Maybe one of those things will be a discussion about why Manchester United, the world’s greatest football brand, has no women’s team. “I’ve been a supporter of Manchester United all my life, ever since I saw Georgie Best score a goal at Old Trafford. I have always been a big fan. They do very well with their men’s team and I think [regarding a women’s team]: why not?”

She says the same thing about the Sports Minister being elevated to Cabinet. “Of course it’s not my call. That’s one for the Prime Minister. But it cuts across so many government departments and goes to the heart of society.”

It could sound flimsily implausible: sport becoming a Cabinet position when its sole purpose often appears to be the provision of photo opportunities for portly MPs gravitating to gold medals like a heat-seeking missile, but this Labour-turned-Tory politician has a strong record of achieving her not inconsiderable aims. “I set myself a number of goals when I was 14-15. To become a lawyer, to find a good husband to marry and have a couple of children, God willing, and to have enough money for choice and provide for my family. Not millions and millions.

“I had years as a family lawyer, representing women who had suffered domestic violence and children who’d suffered abuse. I really did see life. I hated injustice and still do. I was brought up in a very strong matriarchal household. My mum was a nurse and a single mother. I was born in London and when I was 10 days old we moved to Carlisle to live with my grandma and great grandma. Dad was never around at all but I didn’t feel the loss. That was my life. I had these three strong women around me. They provided everything I needed. We lived on a council estate. There was a lot of deprivation. There were issues, but I had a happy childhood.

“I got in from school.

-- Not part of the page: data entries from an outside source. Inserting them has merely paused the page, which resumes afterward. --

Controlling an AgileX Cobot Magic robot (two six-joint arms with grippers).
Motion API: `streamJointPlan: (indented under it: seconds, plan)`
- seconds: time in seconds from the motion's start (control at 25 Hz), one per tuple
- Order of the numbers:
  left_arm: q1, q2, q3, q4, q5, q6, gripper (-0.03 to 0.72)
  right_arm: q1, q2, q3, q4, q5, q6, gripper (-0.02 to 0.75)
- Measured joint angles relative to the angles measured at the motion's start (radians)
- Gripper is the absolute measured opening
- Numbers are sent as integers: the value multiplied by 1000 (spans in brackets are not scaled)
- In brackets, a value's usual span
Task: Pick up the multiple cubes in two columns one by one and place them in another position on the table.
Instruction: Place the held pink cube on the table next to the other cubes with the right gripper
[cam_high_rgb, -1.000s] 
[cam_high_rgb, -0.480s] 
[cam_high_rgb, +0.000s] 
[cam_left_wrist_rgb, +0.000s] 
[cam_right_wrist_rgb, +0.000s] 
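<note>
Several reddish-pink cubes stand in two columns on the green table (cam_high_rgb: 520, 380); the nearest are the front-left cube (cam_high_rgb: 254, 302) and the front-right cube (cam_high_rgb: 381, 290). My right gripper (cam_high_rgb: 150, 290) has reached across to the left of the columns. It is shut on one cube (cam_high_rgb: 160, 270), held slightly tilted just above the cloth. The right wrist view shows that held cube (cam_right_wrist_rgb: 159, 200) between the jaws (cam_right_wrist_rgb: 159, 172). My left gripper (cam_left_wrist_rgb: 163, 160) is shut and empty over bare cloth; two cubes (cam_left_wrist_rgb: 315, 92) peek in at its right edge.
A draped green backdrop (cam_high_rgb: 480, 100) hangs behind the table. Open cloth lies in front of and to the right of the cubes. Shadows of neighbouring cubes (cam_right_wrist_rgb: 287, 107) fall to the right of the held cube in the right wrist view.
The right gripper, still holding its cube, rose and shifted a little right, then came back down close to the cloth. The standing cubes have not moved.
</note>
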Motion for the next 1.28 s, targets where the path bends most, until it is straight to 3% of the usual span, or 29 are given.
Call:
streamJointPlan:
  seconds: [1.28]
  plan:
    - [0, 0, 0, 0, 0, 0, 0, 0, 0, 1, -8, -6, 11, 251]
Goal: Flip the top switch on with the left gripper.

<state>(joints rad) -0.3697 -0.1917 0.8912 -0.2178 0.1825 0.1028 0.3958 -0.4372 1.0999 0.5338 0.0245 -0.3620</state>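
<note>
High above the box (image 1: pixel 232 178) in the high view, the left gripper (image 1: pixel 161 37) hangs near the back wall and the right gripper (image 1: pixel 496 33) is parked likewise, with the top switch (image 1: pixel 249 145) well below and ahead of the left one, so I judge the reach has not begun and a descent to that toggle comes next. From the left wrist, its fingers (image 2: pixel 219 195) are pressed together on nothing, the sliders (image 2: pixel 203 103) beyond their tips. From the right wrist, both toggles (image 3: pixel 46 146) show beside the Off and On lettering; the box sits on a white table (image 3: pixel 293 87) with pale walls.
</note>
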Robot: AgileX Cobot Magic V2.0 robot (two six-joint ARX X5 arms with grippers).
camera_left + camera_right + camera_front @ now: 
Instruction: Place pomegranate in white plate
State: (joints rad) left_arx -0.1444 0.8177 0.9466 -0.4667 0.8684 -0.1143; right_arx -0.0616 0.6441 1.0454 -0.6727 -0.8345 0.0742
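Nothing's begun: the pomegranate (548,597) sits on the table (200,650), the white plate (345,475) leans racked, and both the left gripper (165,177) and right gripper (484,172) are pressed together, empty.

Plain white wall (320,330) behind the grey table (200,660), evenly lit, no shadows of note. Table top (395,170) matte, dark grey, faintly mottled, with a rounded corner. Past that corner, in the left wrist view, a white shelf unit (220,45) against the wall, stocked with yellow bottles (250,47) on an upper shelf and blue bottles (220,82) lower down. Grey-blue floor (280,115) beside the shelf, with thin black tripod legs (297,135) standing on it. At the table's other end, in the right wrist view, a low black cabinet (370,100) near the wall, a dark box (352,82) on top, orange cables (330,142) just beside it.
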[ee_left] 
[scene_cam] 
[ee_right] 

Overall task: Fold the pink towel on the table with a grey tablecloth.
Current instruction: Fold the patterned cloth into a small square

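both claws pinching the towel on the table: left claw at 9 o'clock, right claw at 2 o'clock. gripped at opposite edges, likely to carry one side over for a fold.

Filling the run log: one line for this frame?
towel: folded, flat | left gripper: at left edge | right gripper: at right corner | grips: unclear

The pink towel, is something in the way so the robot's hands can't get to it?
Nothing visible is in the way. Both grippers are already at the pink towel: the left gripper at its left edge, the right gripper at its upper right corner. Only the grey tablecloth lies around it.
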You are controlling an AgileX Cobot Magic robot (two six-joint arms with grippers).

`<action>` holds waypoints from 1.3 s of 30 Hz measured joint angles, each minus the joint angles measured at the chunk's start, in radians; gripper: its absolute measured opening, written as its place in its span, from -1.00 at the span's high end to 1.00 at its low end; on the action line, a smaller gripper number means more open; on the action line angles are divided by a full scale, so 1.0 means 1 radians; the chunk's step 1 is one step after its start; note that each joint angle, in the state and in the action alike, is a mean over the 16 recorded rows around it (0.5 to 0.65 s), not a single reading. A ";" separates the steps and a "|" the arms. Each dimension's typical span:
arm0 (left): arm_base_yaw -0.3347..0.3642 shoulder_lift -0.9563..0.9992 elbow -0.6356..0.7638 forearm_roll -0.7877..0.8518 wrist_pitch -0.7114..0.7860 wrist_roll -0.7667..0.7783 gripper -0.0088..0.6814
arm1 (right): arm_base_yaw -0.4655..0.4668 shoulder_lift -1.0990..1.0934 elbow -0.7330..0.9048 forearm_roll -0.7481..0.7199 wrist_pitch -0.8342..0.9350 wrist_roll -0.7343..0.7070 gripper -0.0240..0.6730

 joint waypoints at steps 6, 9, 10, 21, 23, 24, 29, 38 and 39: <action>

Uniform hung up – not just flung on the floor. I was expected to do homework first then go out to play and do sport. That was it – no slacking.”

Black, female, sporty, from a council estate up North, once gainfully employed outside parliament and a non-believer in slacking, the House of Commons has never seen anything like it. She is certainly an antidote to the generalised picture of Tory Toffs. “No comment,” she says for the first and only time.